WORK ITEM
Output the data word for word. Begin at its first line and end at the line with "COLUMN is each".

[[ INPUT, beginning ]]

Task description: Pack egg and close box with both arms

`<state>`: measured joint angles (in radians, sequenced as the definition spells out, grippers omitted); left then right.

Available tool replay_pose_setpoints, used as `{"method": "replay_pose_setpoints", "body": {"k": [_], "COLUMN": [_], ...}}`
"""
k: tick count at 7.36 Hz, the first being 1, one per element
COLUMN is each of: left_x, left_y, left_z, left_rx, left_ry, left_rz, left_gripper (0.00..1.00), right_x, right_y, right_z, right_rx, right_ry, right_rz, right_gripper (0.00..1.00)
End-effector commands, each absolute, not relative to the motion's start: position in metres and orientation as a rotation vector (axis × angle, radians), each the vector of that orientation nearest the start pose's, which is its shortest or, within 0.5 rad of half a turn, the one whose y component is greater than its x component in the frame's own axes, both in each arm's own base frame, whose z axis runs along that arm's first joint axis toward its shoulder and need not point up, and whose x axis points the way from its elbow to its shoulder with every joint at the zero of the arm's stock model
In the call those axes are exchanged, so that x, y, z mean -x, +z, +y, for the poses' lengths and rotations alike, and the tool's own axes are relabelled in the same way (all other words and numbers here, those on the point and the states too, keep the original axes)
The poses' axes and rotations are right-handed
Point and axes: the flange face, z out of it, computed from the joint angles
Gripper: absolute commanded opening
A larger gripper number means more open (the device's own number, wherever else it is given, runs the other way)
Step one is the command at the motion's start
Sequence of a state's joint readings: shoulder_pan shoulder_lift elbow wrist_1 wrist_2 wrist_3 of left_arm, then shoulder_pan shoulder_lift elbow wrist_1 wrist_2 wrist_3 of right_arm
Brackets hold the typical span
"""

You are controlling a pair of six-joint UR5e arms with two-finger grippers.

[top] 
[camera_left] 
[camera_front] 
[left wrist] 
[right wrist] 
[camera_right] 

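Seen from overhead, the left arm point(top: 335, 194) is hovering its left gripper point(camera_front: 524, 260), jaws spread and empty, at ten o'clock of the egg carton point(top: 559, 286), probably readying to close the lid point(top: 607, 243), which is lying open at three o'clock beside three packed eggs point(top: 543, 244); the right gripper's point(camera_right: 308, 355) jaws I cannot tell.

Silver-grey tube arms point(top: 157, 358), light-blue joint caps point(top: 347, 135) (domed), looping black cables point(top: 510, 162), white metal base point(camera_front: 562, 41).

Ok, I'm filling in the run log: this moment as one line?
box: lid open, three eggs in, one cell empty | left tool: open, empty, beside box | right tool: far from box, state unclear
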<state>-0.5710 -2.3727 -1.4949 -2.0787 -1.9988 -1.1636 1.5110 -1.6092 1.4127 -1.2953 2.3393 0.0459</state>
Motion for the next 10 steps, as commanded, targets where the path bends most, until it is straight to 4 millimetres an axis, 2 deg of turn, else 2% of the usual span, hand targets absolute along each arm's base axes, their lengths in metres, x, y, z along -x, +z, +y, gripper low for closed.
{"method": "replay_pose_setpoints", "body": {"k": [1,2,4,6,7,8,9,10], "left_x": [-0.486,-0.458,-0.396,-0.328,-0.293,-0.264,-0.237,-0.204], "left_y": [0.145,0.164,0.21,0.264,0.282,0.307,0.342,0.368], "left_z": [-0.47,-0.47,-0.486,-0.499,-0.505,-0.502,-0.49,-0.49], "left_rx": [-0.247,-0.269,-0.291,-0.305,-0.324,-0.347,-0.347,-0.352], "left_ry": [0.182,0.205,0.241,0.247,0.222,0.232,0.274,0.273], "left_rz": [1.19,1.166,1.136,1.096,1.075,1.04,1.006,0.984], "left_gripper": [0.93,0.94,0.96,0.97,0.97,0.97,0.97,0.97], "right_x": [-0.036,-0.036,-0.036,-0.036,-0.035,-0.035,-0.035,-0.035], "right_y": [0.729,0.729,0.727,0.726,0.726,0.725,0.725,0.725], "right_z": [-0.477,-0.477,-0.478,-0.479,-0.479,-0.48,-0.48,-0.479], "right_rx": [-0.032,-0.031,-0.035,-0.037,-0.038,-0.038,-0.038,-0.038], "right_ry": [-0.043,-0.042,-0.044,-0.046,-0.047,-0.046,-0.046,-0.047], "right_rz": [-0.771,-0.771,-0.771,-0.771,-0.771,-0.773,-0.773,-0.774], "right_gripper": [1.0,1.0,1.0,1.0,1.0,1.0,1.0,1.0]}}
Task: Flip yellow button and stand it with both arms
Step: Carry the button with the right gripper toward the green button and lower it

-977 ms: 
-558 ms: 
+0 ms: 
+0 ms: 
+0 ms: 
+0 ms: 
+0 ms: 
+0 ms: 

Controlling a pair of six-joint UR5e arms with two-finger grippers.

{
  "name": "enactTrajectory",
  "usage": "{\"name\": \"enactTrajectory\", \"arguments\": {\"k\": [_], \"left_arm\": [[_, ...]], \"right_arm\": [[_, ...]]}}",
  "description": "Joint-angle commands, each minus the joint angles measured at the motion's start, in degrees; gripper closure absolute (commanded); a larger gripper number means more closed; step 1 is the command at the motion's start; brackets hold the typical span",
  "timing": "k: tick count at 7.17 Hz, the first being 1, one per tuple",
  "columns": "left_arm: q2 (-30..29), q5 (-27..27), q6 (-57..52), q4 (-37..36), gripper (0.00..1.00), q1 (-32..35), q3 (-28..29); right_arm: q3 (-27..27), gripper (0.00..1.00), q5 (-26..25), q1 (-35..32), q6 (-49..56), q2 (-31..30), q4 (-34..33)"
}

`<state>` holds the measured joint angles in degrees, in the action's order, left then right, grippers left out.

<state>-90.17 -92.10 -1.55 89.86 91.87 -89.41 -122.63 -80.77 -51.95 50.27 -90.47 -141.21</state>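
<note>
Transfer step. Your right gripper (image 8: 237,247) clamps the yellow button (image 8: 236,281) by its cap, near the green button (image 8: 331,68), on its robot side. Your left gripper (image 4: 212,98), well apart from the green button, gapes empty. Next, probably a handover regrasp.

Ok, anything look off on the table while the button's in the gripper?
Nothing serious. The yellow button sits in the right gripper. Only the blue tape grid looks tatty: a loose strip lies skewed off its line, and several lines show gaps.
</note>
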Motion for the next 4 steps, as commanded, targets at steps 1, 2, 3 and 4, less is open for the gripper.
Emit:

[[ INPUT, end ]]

TASK ANSWER
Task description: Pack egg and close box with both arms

`<state>`: measured joint angles (in radians, sequenced as the definition spells out, grippers omitted); left then right.

Available tool replay_pose_setpoints, used as `{"method": "replay_pose_setpoints", "body": {"k": [_], "COLUMN": [_], ...}}`
"""
k: tick count at 7.36 Hz, the first being 1, one per element
COLUMN is each of: left_x, left_y, left_z, left_rx, left_ry, left_rz, left_gripper (0.00..1.00), right_x, right_y, right_z, right_rx, right_ry, right_rz, right_gripper (0.00..1.00)

Work on this exercise is done.